French-Italian businessman (born 1967)

Marco Saviozzi (born 27 September 1967) is a French-Italian businessman who is the founder of GMG Group, a financial trading firm. He is also director & CEO of GMG (Dubai) Limited, Director of GMG Brokers and Non-Executive Director of GMG Europe B.V.

==Personal life==
Marco Saviozzi was born in Levallois-Perret, France to a French mother and Italian father. He has four children, two daughters and two sons. He married his wife Maria in 2007 and they reside in Dubai, UAE with their children. When he's not on the trading floor he can be found pursuing one of his favorite hobbies including motorsports, golf or horseracing.

==Career==
Saviozzi completed his education in Paris and Geneva graduating from Institut European de Management, Paris with a Bachelor's in Business Administration. He then completed a postgraduate degree at Institut European de Management, Geneva, and holds a master's degree in Business Administration.

On completing his education, Saviozzi started his career at Rank Xerox and then Viel et Compagnie SA, both in Paris, before joining Intercapital, London, in 1994.

In 2005, Saviozzi moved to New York where he headed the Equity Derivatives team for ICAP. In 2007, Saviozzi relocated to the UAE and was managing director of Trading with Newedge, Dubai. In 2008, he co-founded GMG Group.

GMG has 200 institutional clients, which include banks, broker-dealers, investment banks, trading firms, corporations, and investment firms. The company has expanded its international presence with offices in London, Dubai, Amsterdam, Prague and Johannesburg.

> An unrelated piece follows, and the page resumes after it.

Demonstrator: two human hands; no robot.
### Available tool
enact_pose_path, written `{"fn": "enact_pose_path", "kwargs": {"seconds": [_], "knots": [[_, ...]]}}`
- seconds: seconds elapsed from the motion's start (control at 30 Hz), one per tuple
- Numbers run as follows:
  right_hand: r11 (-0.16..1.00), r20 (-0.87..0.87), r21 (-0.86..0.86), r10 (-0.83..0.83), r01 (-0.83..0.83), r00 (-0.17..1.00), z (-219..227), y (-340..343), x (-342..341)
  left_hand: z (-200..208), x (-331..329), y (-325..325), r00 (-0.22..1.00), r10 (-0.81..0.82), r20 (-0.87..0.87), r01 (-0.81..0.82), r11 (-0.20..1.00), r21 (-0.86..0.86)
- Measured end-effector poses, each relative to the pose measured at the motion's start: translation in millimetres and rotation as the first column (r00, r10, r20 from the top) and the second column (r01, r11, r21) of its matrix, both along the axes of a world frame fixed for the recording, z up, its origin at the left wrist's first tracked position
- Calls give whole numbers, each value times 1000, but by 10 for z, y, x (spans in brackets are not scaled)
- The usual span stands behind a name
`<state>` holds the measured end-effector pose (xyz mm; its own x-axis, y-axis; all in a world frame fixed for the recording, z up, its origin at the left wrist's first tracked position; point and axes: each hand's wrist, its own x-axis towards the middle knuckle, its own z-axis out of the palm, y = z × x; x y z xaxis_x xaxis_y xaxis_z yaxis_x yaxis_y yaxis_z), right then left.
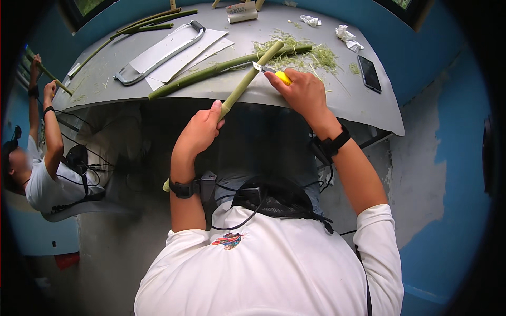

The company has been named as the official partner for the Formula 1 team, Scuderia AlphaTauri and driver Yuki Tsunoda in previous seasons. In the past 2 years, the company expanded its Formula 1 involvement through sponsorship activities connected with Visa Cash App RB, supporting driver Isack Hadjar. The partnership continues as Hadjar joined Red Bull Racing in 2026.

==Philanthropy==
Saviozzi has supported various philanthropic initiatives through GMG, with a focus on healthcare, education, and community development. During the COVID-19 pandemic, GMG provided ongoing financial support to King’s College Hospital Dubai, contributing to the hospital’s healthcare initiatives during a period of increased demand on medical services.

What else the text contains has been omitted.